Die Kabinenbesatzung von Edelweiss nannte die Arbeitsbedingungen bei Eurowings Discover «miserabel». Langstreckenflugzeuge sind Jobmaschinen: Alleine an einem Boeing-777-Flugzeug der Swiss hängen laut Angaben der Airline 155 Stellen. Bei Edelweiss dürfte sich diese Zahl in einem vergleichbaren Rahmen bewegen.
Edelweiss beschwichtigte nach dem Transfer: Bei der Abgabe der beiden Airbus A330 handle es sich um eine temporäre Massnahme, liess die Airline verschiedenen Medien ausrichten.
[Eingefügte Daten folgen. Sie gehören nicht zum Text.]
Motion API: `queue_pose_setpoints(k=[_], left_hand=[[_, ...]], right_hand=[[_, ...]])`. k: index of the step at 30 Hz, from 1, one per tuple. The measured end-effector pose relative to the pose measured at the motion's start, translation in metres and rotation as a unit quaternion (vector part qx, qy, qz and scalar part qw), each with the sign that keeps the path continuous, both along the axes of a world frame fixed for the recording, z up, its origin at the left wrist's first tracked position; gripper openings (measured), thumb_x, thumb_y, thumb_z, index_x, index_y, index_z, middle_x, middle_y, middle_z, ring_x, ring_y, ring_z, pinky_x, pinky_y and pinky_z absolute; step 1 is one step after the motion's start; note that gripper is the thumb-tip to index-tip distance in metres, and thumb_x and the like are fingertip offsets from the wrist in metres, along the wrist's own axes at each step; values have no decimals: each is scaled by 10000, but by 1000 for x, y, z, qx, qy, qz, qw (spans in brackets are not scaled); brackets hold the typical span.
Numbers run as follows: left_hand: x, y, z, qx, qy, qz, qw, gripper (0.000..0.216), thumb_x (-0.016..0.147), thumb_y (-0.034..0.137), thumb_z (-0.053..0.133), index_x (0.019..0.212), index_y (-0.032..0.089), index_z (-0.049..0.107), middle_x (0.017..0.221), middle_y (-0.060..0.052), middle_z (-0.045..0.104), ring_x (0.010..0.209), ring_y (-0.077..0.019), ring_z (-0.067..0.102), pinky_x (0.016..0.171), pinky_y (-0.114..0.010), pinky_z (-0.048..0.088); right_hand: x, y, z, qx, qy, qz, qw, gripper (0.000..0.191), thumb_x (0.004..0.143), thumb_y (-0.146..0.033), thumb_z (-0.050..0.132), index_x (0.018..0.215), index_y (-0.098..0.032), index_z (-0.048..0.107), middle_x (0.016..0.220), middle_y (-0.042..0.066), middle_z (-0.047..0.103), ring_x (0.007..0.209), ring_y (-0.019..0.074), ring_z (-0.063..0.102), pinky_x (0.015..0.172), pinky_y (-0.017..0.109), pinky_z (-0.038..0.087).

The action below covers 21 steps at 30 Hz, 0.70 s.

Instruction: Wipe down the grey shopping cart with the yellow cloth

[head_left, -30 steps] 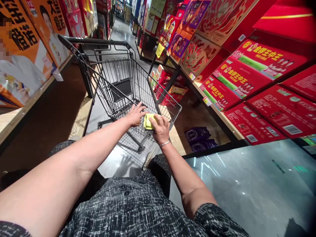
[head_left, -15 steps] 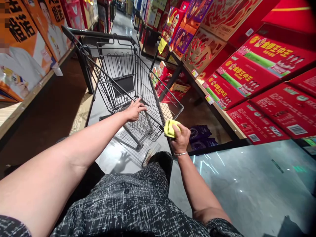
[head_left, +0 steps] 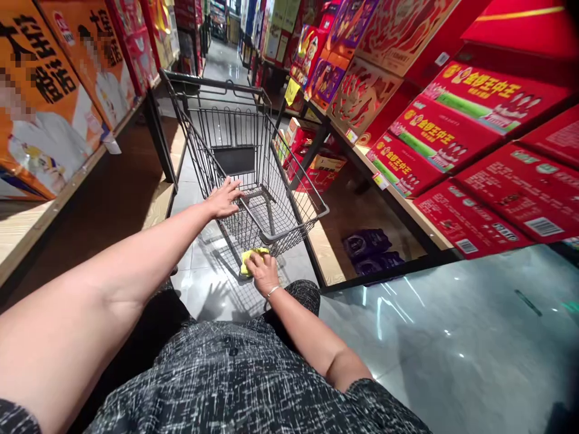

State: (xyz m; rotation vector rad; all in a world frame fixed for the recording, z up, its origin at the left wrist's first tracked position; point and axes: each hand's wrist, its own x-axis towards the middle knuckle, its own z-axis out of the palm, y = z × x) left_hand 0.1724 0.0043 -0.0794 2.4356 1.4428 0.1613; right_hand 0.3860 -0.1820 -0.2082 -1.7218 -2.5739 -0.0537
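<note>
A black wire shopping cart (head_left: 234, 160) stands in front of me, its near corner close to my body. My left hand (head_left: 225, 199) lies on the cart's near left rim, fingers spread and stretched out. In my right hand (head_left: 265, 274) is a folded yellow cloth (head_left: 247, 264), held just below the near rim, at the outer side of the cart. I cannot tell whether the cloth touches the wires. A thin bracelet (head_left: 273, 292) circles my right wrist.
Stacked red boxes (head_left: 434, 129) fill the right shelf, with purple packs (head_left: 368, 247) on its lower board. Large orange boxes (head_left: 45, 96) line the left shelf. A yellow tag (head_left: 292, 91) sticks out on the right. Shiny floor (head_left: 434, 337) runs along the aisle.
My right hand has moved left and down with the yellow cloth, from beside the cart's right corner to its near side. The left hand has shifted left, and the cart has turned slightly.
</note>
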Motion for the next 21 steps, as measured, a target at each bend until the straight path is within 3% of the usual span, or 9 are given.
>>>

Bei verbesserter Marktlage werde man ein erneutes Wachstum auf der Langstreckenflotte wieder prüfen. «Edelweiss behält sich vor, die beiden Flugzeuge bei entsprechender Marktlage wieder zurückzuholen», zitierte das Branchenportal «Travel Inside» die Airline.
Ein Missverständnis, sagt nun Airline-Sprecher Andreas Marti auf eine entsprechende Anfrage von CH Media. Die beiden Flugzeuge kommen nie wieder zurück. «Eine Rücknahme der beiden A330 war nie geplant.» Wäre die Nachfrage vorhanden für USA-Flüge im Winter, wenn die Flugzeuge noch in der Flotte wären? Eine Antwort darauf bleibt Marti schuldig. Mit Ausnahme von Tampa und Orlando seien die Destinationen in den USA Sommerziele, richtet er nur aus.
Dass die Langstreckenflotte von Edelweiss wieder aufgestockt wird, sei «noch nicht absehbar», sagt Marti. Wenn, dann würde die Airline wohl darauf achten, wie nun mit den verbleibenden vier A340 ein einheitliches Flottenmuster für die Langstrecke zu betreiben.
«Mit dem Abgang der A330 hat die Komplexität der Flottenstruktur stark abgenommen. Daran möchte Edelweiss mit Sicherheit festhalten», sagt Roman Kälin vom Pilotenverband Aeropers. Ob Edelweiss mit der Vermietung von zwei Flugzeugen an Eurowings Discover die Kreditverträge mit dem Bund verletzt, könne Aeropers nicht beurteilen, weil der Verband «leider keine Einsicht» in die Verträge habe. «Wir vertrauen darauf, dass die Luftfahrtstiftung die Bedingungen überwacht», betont Kälin.
Trotzdem bleibt die Frage: Wurde die Airline mit der Abgabe zweier Jets auf dem falschen Fuss erwischt? Daraufhin deutet zumindest die Antwort eines Edelweiss-Sprechers auf eine Frage des Portals «Travelnews»: «Wir sind nicht davon ausgegangen, dass die USA ihre Grenzen für touristische Reisen so rasch öffnen.»
Interessant ist auch das neueste Reiseziel, das die Abnehmerin der beiden Edelweiss-Flugzeuge, die Eurowings Discover, letzte Woche bekannt gegeben hat. Ab Mitte Dezember geht es wegen der hohen Nachfrage viermal wöchentlich nach Tampa Bay – von Frankfurt, nicht von Zürich.